I made this amazing program today :) You can program a group with the data structure provided and it checks it against axioms and produces a coloured cayley table :)
@TedShifrin It's tricky. I just wrote a few nonsense lines a few times before deleting them :P Clearly the image of a circle around the fixed point is something that winds $\pm 1$ times around the dot - is that all we need?
The point is that Lefschetz fixed points have to be generic, so the function shouldn't look locally like $f(x)=x$, which obviously has very non-isolated fixed points. @Mike
no, @Mike ... Lefschetz number counts (appropriately) Lefschetz fixed points of a Lefschetz map. Such a map $f\colon X\to X$ is characterized by its graph's being transverse to the diagonal in $X\times X$.
I think I could say that the simple 4-regular graph with least number of vertices is obviously $K_5$, and as that is not planar, there oughta be at least 6 vertices or more.
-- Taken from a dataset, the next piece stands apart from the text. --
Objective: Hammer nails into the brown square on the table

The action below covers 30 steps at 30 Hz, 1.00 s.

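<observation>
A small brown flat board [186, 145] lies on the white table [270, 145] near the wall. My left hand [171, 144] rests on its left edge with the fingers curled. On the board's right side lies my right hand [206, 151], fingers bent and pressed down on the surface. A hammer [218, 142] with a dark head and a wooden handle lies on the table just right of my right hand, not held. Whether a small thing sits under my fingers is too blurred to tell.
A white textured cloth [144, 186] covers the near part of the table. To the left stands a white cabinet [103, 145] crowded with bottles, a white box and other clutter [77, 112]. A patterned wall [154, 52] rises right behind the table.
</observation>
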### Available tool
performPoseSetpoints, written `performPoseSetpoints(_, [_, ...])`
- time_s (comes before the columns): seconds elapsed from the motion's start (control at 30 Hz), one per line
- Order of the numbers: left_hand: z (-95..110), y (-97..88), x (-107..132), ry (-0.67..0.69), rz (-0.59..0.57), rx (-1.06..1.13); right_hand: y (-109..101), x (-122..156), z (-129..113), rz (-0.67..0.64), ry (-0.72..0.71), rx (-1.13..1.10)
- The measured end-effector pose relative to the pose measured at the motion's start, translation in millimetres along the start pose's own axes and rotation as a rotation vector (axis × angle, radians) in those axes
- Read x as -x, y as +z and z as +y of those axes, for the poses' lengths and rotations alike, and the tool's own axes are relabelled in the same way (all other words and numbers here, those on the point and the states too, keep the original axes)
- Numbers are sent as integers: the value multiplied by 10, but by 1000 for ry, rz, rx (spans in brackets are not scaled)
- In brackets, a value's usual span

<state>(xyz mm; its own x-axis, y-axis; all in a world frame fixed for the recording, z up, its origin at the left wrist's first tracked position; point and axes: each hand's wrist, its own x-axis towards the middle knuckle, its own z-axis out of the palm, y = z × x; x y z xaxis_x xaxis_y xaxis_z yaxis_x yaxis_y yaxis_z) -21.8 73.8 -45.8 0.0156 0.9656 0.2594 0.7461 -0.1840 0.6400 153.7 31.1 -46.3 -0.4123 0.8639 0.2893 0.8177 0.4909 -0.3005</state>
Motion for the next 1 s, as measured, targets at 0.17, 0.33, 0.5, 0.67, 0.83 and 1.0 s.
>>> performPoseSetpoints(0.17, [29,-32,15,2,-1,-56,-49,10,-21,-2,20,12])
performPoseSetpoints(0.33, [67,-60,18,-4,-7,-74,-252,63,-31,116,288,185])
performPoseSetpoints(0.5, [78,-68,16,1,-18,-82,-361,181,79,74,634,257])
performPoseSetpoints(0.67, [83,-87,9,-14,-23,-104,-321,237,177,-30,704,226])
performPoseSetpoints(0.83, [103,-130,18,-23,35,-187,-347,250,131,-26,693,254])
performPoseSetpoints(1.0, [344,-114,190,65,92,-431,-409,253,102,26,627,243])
@Mike: The Lefschetz number is the total intersection of the graph with the diagonal. I told you how to compute the local one. The global one is the sum of the local ones.
@TedShifrin One sums over all the transverse intersections with the diagonal... and then multiplies by $\pm 1$ because of orientation or something. Anyway, like I said, don't worry about it, I'll learn it in due course.
Hmm, I'm embarrassed to realize that I've been pronouncing Sylow as if it were German. I have no idea what the proper Norwegian pronunciation is. Help @N3.